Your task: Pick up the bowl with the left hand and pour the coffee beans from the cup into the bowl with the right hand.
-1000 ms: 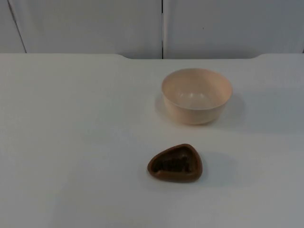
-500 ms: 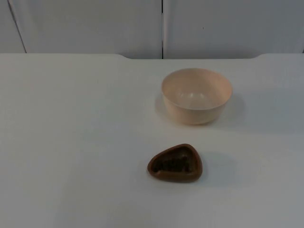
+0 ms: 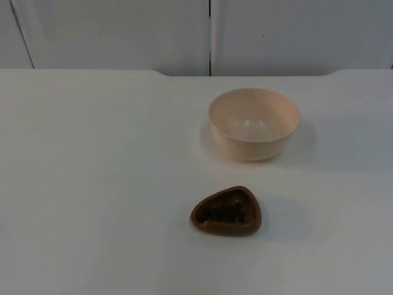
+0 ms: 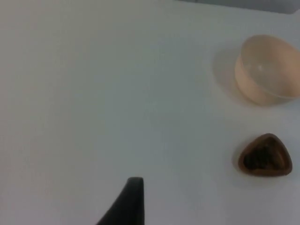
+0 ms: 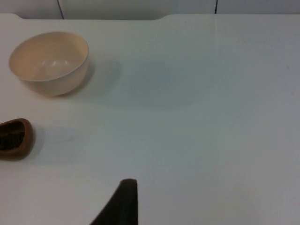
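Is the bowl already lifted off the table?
No, the bowl stands upright on the white table behind the brown cup of coffee beans, with nothing holding it.

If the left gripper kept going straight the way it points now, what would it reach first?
Probably bare white table: ahead of the left gripper's fingertip nothing stands in its line. The beige bowl and the brown cup of coffee beans sit well off to one side, though depth is unclear.
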Action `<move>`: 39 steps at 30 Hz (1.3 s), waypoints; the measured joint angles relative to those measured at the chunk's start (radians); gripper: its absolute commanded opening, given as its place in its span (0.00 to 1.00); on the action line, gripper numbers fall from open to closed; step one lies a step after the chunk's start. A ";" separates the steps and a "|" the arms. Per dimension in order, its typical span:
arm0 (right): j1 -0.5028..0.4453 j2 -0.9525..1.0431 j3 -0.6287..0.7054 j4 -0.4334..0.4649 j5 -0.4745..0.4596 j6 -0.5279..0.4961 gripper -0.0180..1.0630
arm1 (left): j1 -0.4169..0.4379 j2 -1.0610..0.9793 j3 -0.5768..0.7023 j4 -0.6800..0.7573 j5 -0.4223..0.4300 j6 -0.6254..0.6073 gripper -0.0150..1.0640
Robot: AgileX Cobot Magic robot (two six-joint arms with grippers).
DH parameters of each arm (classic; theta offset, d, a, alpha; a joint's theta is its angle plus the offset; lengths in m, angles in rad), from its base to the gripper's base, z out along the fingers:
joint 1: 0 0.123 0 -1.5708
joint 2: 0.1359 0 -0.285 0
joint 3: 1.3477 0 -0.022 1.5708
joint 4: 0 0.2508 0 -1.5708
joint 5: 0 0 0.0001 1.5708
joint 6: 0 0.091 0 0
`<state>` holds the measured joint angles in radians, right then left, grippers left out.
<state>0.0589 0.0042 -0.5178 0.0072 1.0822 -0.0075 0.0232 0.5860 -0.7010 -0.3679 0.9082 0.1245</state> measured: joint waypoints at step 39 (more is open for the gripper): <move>0.000 0.000 0.000 -0.007 0.000 0.000 0.99 | 0.000 0.424 -0.385 -0.049 0.025 0.118 0.94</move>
<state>0.0589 0.0042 -0.5178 0.0000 1.0822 -0.0075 0.0232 1.0100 -1.0864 -0.4172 0.9336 0.2421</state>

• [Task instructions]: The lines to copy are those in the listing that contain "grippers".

• [Response to the exercise]:
Robot: AgileX Cobot Magic robot (two six-joint arms with grippers).
`<state>` holds the measured joint angles in radians, right then left, grippers left out.

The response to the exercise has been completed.